Cross-site-scripting attacks: A Comprehensive dataset for AI techniques usage
Cross-site-scripting attacks are increasing dramatically nowadays, and there is no public and standard dataset intended to AI technologies used to combat such attacks. Building a new digital dataset of such attacks containing malicious and benign instances for training and testing AI models is worth attention. An extensive real-world data composed of 138,569 records have been constructed comprehensively and uniquely, including malicious and normal. Two phases have been taken to ensure standard raw data are representative and unbiased.
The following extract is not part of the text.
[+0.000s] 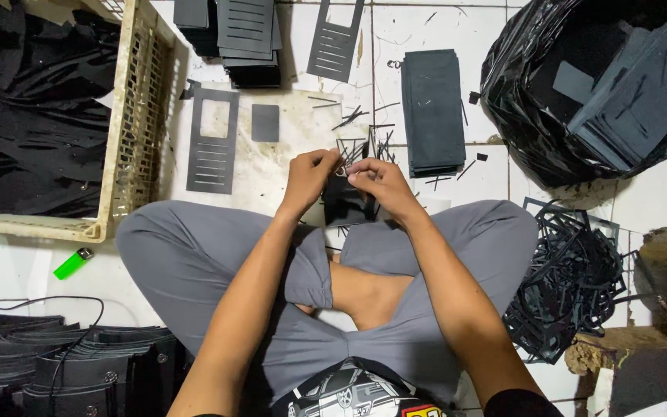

First, the data were collected using a crawler employing a robust python scraping framework. The crawler applied a novel random walk and a random jumping method to crawl a sufficient variety of portions of the websites. The technique uses the probability of sample X, where X is crawled, and each observation's probabilities are inversely proportional to its PageRank. The top 50,000 websites ranking in Alexa feed the initial seed of the crawler. Then, by pre-configuration of the crawler, a maximum of 150,000 webpages are allowed to be crawled with 100 independent parallel walks and a jumping probability range between [0,1]. The second phase is to apply a uniform random sample method. The 100000 webpages are randomly selected among the total of 150000 webpages as uniform samples. The malicious webpages have been collected in a deterministic manner by designing a new crawler from two deference surcease, including XSSed and Open Bug Bounty. A total of 38,569 malicious samples are considered for this dataset. The initial 42 features were extracted by our dynamic-features extraction technique proposed in [2], While the comprehensive 167 features were extracted through enhanced dynamic features presented in [1]. Using the two stages of the Hybrid Feature Selection Approach (IG-SBS) proposed, 66 features are obtained as an initial optimal subset. Two datasets are available; one is the complete data, including the and 167. It can be used all or part to train AI models. The other is a pre-processing dataset with 66 features that can also be used to train and test AI models through all or partial features or derive new features from the original dataset. Furthermore, the data set is large enough to train and test any model composed of 138,569 samples.
References
If you used these datasets, please cite these related papers
1-Mokbal, F. M. M., Dan, W., Xiaoxi, W., Wenbin, Z., & Lihua, F. (2021). XGBXSS: An Extreme Gradient Boosting Detection Framework for Cross-Site Scripting Attacks Based on Hybrid Feature Selection Approach and Parameters Optimization. Journal of Information Security and Applications, 58, 102813.
2-Mokbal, F. M. M., Dan, W., Imran, A., Jiuchuan, L., Akhtar, F., & Xiaoxi, W. (2019). MLPXSS: an integrated XSS-based attack detection scheme in web applications using multilayer perceptron technique. IEEE Access, 7, 100567-100580.